Requirement:
Retype the listing that follows, exactly as written.
========
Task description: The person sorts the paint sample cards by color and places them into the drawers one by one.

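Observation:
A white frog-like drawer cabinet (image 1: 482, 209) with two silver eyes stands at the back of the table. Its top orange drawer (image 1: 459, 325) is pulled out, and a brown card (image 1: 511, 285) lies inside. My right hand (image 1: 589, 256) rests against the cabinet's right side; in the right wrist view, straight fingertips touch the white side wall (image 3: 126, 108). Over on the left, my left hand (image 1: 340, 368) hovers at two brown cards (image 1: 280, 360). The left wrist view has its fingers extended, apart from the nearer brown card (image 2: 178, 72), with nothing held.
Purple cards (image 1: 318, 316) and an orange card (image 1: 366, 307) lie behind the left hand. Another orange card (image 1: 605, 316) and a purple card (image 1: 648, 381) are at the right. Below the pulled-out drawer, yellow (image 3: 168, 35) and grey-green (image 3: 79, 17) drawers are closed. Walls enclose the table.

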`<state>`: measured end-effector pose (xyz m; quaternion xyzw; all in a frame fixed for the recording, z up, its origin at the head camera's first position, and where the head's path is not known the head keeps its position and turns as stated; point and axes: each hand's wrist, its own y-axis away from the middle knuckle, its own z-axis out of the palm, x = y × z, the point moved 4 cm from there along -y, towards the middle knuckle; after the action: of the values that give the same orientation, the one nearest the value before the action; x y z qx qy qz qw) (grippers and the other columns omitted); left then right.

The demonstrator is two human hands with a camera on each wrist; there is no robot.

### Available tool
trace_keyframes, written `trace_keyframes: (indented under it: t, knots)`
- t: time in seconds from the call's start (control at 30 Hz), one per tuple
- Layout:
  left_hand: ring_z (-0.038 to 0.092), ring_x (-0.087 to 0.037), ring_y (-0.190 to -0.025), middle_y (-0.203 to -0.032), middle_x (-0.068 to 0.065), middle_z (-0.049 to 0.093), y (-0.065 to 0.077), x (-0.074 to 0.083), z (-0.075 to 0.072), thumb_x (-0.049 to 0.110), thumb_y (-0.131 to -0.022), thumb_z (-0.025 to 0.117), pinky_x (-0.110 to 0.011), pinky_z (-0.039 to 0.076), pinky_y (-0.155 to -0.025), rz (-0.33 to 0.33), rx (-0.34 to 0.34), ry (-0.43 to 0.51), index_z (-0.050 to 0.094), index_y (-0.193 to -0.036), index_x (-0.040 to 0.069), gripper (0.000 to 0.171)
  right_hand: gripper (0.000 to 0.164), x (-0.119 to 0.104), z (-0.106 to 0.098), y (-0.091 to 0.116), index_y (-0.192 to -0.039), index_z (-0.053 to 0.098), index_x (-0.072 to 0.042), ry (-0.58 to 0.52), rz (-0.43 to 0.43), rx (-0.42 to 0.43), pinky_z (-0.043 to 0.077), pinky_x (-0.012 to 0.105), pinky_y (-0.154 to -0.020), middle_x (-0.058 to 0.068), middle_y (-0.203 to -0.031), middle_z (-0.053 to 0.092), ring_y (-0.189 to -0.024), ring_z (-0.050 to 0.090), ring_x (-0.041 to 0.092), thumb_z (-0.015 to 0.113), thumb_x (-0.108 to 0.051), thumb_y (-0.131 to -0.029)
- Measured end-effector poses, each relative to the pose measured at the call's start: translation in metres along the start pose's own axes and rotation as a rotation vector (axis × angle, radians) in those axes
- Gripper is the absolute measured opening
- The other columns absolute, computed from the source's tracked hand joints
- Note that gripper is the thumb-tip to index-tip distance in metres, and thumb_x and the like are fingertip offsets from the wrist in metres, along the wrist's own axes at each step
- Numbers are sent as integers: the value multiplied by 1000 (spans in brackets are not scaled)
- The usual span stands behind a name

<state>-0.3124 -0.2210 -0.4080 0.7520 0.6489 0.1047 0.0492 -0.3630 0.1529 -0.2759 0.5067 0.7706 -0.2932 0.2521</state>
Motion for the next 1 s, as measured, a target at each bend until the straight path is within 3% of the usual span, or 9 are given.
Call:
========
Response area:
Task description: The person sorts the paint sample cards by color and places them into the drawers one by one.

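Observation:
A white frog-like drawer cabinet (image 1: 482, 209) with two silver eyes stands at the back of the table. Its top orange drawer (image 1: 459, 325) is pulled out, and a brown card (image 1: 511, 285) lies inside. My right hand (image 1: 589, 256) rests against the cabinet's right side; in the right wrist view, straight fingertips touch the white side wall (image 3: 126, 108). Over on the left, my left hand (image 1: 340, 368) hovers at two brown cards (image 1: 280, 360). The left wrist view has its fingers extended, apart from the nearer brown card (image 2: 178, 72), with nothing held.
Purple cards (image 1: 318, 316) and an orange card (image 1: 366, 307) lie behind the left hand. Another orange card (image 1: 605, 316) and a purple card (image 1: 648, 381) are at the right. Below the pulled-out drawer, yellow (image 3: 168, 35) and grey-green (image 3: 79, 17) drawers are closed. Walls enclose the table.
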
`<state>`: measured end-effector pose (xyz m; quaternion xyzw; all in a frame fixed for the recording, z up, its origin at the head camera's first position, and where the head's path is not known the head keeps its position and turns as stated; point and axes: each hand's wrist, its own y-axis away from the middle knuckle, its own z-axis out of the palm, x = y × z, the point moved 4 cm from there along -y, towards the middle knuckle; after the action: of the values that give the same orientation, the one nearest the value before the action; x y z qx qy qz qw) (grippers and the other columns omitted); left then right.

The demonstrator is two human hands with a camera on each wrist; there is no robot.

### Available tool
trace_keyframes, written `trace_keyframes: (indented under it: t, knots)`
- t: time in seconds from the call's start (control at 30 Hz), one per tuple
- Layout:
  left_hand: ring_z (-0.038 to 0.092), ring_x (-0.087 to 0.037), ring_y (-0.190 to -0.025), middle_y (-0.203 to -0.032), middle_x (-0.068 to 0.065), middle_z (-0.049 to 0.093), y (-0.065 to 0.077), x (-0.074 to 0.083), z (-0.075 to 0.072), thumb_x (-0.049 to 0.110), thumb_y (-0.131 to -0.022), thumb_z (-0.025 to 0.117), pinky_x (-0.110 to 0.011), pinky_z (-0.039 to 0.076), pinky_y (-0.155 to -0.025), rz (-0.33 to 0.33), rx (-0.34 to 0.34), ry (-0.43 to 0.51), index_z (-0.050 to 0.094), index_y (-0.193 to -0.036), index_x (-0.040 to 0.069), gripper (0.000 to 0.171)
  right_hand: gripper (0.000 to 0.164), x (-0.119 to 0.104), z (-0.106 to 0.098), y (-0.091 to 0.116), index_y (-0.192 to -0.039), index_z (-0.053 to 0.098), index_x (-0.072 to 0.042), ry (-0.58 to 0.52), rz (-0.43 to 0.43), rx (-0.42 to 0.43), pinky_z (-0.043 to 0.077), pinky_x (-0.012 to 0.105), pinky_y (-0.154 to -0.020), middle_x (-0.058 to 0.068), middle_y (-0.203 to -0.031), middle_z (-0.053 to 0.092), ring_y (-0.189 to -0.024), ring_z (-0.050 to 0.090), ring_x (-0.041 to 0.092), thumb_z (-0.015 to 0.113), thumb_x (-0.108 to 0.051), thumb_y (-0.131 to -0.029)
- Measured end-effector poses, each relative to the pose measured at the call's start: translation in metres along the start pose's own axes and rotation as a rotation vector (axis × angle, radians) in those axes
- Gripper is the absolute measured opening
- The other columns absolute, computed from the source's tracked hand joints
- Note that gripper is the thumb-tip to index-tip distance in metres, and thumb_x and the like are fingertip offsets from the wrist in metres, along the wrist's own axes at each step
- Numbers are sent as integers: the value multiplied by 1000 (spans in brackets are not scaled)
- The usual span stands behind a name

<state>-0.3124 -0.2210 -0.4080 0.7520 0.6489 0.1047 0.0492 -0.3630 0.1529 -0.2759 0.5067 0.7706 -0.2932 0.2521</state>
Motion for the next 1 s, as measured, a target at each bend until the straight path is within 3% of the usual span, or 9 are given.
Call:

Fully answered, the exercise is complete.